A: In a two-chambered motility assay, untransfected FTC-133 exposed to 100 ng/ml of recombinant RLN2 (black column) showed significantly increased motility when compared with untreated FTC-133 (white column) as determined by the number of cells that had traversed the 8-μm filter pores. B: Enhanced motility was also observed with FTC-133-RLN2 transfectants (gray column) as compared to FTC-133-EGFP controls (dotted column).

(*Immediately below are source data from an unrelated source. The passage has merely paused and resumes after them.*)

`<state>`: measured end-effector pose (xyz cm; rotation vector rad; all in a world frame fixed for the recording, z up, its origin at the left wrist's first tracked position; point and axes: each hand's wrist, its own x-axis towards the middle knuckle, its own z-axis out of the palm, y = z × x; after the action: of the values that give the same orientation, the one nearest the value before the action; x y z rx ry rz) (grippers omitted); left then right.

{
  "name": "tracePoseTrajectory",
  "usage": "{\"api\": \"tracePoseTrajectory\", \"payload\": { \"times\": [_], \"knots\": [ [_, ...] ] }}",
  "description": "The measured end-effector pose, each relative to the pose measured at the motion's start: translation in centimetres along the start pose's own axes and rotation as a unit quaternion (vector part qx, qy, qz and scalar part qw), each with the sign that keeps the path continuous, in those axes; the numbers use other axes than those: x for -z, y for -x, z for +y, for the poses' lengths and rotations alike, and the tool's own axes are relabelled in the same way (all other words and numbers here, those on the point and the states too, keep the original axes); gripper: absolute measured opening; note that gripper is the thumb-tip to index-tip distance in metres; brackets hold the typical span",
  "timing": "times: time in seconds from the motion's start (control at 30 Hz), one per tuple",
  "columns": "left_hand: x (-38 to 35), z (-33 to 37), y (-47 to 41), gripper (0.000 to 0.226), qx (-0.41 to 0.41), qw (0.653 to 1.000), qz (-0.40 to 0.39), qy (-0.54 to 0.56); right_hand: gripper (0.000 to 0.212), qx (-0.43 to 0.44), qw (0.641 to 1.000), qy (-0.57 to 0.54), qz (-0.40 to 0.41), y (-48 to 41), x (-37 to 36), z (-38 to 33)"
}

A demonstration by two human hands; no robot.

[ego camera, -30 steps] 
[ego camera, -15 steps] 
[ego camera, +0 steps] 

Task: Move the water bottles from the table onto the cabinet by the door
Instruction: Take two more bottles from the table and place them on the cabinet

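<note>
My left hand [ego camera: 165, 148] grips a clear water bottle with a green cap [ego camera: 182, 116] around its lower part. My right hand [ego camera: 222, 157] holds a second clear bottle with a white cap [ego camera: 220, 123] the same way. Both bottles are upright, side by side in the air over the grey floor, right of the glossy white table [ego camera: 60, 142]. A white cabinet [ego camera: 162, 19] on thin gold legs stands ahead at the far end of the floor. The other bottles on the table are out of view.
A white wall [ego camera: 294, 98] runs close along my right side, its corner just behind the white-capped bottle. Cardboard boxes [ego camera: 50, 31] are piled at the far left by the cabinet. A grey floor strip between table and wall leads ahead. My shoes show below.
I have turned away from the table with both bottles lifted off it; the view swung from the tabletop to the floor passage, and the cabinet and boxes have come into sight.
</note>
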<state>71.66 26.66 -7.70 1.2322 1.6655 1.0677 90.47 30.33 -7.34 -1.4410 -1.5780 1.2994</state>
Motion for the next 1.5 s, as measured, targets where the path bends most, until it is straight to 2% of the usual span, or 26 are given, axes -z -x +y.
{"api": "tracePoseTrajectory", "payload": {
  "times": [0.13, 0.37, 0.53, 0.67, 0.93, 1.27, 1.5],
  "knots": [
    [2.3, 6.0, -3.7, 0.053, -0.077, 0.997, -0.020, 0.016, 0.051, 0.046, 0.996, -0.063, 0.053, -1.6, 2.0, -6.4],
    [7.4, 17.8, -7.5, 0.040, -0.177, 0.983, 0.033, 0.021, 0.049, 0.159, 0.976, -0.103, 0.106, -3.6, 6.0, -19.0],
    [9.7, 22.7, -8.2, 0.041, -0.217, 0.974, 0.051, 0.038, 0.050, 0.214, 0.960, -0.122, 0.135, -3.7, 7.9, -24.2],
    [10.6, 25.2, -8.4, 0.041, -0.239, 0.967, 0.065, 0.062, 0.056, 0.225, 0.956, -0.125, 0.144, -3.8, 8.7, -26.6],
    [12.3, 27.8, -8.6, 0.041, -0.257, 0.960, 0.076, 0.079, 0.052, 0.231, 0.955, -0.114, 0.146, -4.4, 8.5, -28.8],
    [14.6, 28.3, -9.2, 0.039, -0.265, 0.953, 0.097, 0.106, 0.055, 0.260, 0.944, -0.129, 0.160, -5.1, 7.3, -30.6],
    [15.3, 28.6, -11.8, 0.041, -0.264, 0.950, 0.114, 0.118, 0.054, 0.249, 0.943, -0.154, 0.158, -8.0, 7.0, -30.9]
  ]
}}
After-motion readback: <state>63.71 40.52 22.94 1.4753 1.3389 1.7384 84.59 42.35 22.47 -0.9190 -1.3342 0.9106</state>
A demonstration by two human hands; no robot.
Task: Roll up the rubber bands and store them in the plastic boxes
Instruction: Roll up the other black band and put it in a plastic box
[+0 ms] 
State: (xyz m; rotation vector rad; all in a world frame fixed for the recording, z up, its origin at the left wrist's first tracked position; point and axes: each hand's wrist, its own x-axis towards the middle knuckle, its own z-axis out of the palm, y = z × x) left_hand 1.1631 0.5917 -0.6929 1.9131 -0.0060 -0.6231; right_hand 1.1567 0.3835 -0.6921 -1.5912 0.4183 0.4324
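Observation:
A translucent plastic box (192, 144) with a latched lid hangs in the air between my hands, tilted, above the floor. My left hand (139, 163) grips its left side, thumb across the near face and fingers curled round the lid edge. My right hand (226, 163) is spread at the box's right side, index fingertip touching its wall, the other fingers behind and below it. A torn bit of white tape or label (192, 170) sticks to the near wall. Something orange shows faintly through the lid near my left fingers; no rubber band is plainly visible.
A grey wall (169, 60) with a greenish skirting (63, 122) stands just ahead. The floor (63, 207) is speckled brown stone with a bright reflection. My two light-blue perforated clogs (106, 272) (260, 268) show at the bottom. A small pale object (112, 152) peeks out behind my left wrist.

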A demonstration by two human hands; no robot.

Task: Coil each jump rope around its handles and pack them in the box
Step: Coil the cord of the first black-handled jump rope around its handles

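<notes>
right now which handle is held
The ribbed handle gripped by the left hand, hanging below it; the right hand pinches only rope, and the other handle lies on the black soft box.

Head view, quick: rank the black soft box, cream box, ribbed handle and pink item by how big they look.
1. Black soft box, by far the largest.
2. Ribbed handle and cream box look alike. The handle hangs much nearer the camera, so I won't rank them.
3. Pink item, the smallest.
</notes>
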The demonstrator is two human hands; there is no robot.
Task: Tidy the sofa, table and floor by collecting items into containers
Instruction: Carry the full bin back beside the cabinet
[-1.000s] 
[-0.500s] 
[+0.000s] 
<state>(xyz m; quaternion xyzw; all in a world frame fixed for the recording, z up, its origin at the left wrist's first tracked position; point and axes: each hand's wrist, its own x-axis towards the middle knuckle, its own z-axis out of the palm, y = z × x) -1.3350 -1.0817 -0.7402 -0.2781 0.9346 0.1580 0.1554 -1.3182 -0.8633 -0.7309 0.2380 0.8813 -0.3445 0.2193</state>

A paracrine motility-promoting effect was observed for the FTC-133-RLN2 (gray column) and FTC-133-EGFP clones (dotted column) when relaxin-secreting FTC-133-RLN2 transfectants (5 × 10⁴ cells) were additionally plated into the lower chamber. This paracrine effect was absent when FTC-133-EGFP (5 × 10⁴) cells were plated in the lower chamber. C: FTC-238-RLN2 transfectants also showed enhanced motility as compared to FTC-238-EGFP controls. D: Migration assays through elastin-coated filters demonstrated an ∼4.5-fold enhanced migration of the FTC-133-RLN2 transfectants as compared to the FTC-133-EGFP controls indicating relaxin-mediated enhanced elastinolytic activity in these FTC-133-RLN2 transfectants. E: RLN2 also increased the elastinolytic activity in FTC-238 as shown for FTC-238 treated with recombinant RLN2 and for stable FTC-238-RLN2 transfectants.